Laut anderem forum, glaube bikerumor, solls auch ein e-fatbike geben. Das wäre ganz grosses pfui!


----------



## Enginejunk (13. Juli 2017)




----------



## Enginejunk (13. Juli 2017)

Find den Spruch vorn auf dem Träger ganz passend zun nem E-bike.


----------



## tagoon (22. Juli 2017)

Enginejunk schrieb:


> Anhang anzeigen 623813 Anhang anzeigen 623814 Anhang anzeigen 623815 Anhang anzeigen 623817



Mir gefällt das Konzept. Besser mit so einem in den Wald als mit nem stinkendem, lauten Motorrad.

Ach ja und "old man mountain" Ist der Hersteller vom Gepäckträger. http://www.oldmanmountain.com


----------



## tagoon (22. Juli 2017)

Nanatzaya schrieb:


> Das 29er Process wurde von Kona Vertretern zumindest inoffiziell bestätigt.
> "Wenn du ein 29er mit viel Federweg willst, warte doch noch ein bisschen..."



Da bin ich Mal gespannt. Wann sollen den die Infos öffentlich zugänglich sein?


----------



## Enginejunk (22. Juli 2017)

Normal hat Kona einen Countdown auf der HP, dieses Jahr aber nicht. Müsste nächste Woche eigentlich soweit sein dass die neue Produktpalette vorgestellt wird.


----------



## frank.s. (2. August 2017)

Die Woche kommen wohl noch kleckerweise einige Neuigkeiten. Momentan gibt es schon ein paar Sutra Modelle sowie die neuen Units.

Sutra LTD





Unit





Unit X


----------



## Enginejunk (2. August 2017)

Das Unit X sieht ja geil aus, nette farbkombi.

Zum Kona Release: in einem anderen Forum hat ein User (wohl händler) eine Mail hochgeladen, in der Kona darum bittet von Fotos, infos etc. seitens der Händler abzusehen. Die Neuheiten kommen kleckerweise und zwar sobald die jeweiligen Bikes in ALLEN Lagern Weltweit stehen. Erst dann gibts Bilder, Infos und Preise.

Finde die Idee garnicht schlecht, letztes Jahr wollte ich mir ein Operator kaufen, das war bis Anfang Dezember nicht verfügbar. Hab mir dann ein Process167 gekauft.


----------



## Nanatzaya (7. August 2017)

Tolle Idee - nicht.
Warum die Kunden auf Infos warten lassen?
Im Zweifel wird er such für etwas anderes (sprich: anderen Hersteller) entscheiden.

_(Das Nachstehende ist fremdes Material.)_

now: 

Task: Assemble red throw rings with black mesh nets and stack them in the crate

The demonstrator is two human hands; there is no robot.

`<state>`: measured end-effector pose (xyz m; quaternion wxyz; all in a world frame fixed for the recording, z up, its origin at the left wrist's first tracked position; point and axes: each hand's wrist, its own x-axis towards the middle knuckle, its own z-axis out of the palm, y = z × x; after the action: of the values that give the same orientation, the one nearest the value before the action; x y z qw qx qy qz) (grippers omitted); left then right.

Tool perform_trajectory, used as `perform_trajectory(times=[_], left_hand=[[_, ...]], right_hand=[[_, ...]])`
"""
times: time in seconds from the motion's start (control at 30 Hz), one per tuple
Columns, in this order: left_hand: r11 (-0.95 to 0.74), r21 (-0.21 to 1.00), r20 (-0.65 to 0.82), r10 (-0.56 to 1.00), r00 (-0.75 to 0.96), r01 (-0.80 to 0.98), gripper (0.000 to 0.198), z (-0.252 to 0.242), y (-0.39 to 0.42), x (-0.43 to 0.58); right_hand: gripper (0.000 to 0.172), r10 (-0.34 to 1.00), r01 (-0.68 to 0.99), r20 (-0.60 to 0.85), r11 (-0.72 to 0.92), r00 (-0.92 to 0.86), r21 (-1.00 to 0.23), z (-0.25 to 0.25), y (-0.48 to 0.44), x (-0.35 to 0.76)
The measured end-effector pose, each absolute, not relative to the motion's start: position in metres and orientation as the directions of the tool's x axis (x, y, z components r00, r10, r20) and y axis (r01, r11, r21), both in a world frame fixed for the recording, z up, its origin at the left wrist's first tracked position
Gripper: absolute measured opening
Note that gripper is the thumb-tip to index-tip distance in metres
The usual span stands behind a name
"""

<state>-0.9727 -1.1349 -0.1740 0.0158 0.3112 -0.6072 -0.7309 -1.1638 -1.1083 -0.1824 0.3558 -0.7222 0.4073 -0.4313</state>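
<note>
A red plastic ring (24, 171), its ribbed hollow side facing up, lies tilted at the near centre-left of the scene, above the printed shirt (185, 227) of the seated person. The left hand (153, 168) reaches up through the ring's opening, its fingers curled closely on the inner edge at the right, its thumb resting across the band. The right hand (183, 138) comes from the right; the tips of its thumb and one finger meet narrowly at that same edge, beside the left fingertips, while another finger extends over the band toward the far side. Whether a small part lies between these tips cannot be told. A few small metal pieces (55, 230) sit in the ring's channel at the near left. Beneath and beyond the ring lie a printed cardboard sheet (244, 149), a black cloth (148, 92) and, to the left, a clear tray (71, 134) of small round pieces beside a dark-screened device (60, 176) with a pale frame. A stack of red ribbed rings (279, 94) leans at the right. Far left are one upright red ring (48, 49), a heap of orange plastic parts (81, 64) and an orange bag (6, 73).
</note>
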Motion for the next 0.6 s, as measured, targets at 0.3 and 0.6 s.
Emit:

Ich hätte gerne spätestens im Herbst ein CX/Gravel-Bike.
Das Rove NRB stand eigentlich ganz oben auf der Liste.

Edit: Hier hat sich scheinbar jemand nicht an das Embargo gehalten.
Ausstattung schaut plausibel aus, Geo ist aber kaum anders als bei den alten Rove's. 
Reach ist quasi der gleiche aber fast 2 cm mehr Stack.
Ist für n Rad mit der 105er Gruppe außerdem recht teuer.
http://followmestore.de/detail/index/sArticle/25311

Und wenn's mit dem neuen Honzo auch noch etwas dauert, wird mein Winter-Aufbauprojekt auch eher keinen Rahmen von Kona kriegen.


----------



## MTB-News.de




----------



## Reigam (11. August 2017)

Gerade eben drüber gestolpert:
Kona Process 153 SE 2018 in L wohl lieferbar.

https://freeride-mountain.com/Kona-Process-153-SE-2018


----------



## Enginejunk (11. August 2017)

Reigam schrieb:


> Gerade eben drüber gestolpert:
> Kona Process 153 SE 2018 in L wohl lieferbar.
> 
> https://freeride-mountain.com/Kona-Process-153-SE-2018


Hübsche farbe, preis geht so, is halt kein versender.
da es aber ne SE ist wird es wohl so wie früher sein, eine Midseason-edition. das ist quasi ein vorserienmodell zum sonderpreis. 
gabs ja beim stinky usw. auch schon, mein Shred ist auch von 2016, aber im design von 2017, nur andere farben. mein Shred ist Blau mit Orangnen Decals (wie z.b. das explosif) und von sommer 2016, aber schon mit dem 2017er rahmen und dessen ausstattung. kam glaub ich in begrenzter stückzahl 3 monate vor dem 2017er Shred aufn markt. 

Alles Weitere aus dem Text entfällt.